婆婆要死要活地让木春把剩余8万彩礼,还回来。木春告诉她:“彩礼是婚前财产,倒是结婚这几年来的房贷,我可以分走一半,我可以看在孩子的份上,可以不跟你家分房子,但是你也不要再揪着彩礼的事不放。不信就去法院,看看法院会怎么判。”婆婆一家也知道木春说的是有法律依据的,便不再提。木春和丁建辉离婚了,木春带走了女儿,这种重男轻女的家庭,孩子留在这里也是受苦。况且木春在婚姻里的种种不顺,让她感到疲倦,厌烦,她也不想再婚,以后只想好好把女儿抚养成人。但是她要求丁建辉每个月,要女儿抚养费,虽然她知道丁建辉目前的情况,不会给她,但是她想让他知道,无论他们大人之间关系如何,女儿永远是他的女儿,他对女儿有一份应尽的抚养义务。
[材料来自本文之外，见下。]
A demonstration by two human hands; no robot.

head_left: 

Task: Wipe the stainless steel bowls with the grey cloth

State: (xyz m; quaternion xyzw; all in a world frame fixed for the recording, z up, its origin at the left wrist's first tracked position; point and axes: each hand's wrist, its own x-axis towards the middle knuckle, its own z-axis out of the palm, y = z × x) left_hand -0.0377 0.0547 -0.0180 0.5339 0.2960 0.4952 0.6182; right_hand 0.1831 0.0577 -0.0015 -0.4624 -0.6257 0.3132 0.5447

木春带着孩子,租了一间老旧破小区,一室一厅的房子,住了下来。还好孩子也到了上幼儿园的年纪,送她去上幼儿园,并不影响木春工作。女儿问:“妈妈,为什么我们不去爷爷奶奶家住了啊,为什么爸爸不接我放学?”,木春只能回答:“爸爸,工作忙啊,等他忙完了有空了,会接你放学的。以后我们就要在这里住下了,你好好上学,妈妈好好工作,生活会越来越好的。”女儿仰起天真的小脸说:“好吧。”木春起身去厨房炒菜,看到客厅女儿独自一人写作业的落寞身影,强忍着不让泪水流出来。可是在吃饭的时候,女儿不小心打翻一碗鸡蛋羹,那是木春专门为女儿做的,里面还放上了虾仁,木春自己平时连鸡蛋都舍不得吃了,但是女儿还要长身体。木春冲着喊道:“你这孩子,怎么回事,这么不小心,好端端的一碗鸡蛋羹都被你打翻了,你知不知道,妈妈现在一个人挣钱养你,有多难。”女儿被这突如其来的责骂,吓得哇哇大哭。面对工作和生活的双重压力,此时木春再也绷不住了,满怀愧疚地抱着女儿也大哭起来,“对不起,对不起扬扬,妈妈不该这样对你。”母女两人都哭够了,委屈的情绪得以宣泄,才停下来。
她在心里默念着:“对不起,孩子,妈妈对不起你,没能给你一个完整的家庭,对不起。妈妈一定努力,争取以后住上我们自己的房子,有一个属于我们自己的家。”生活虽艰难辛苦,熬一熬就能过去。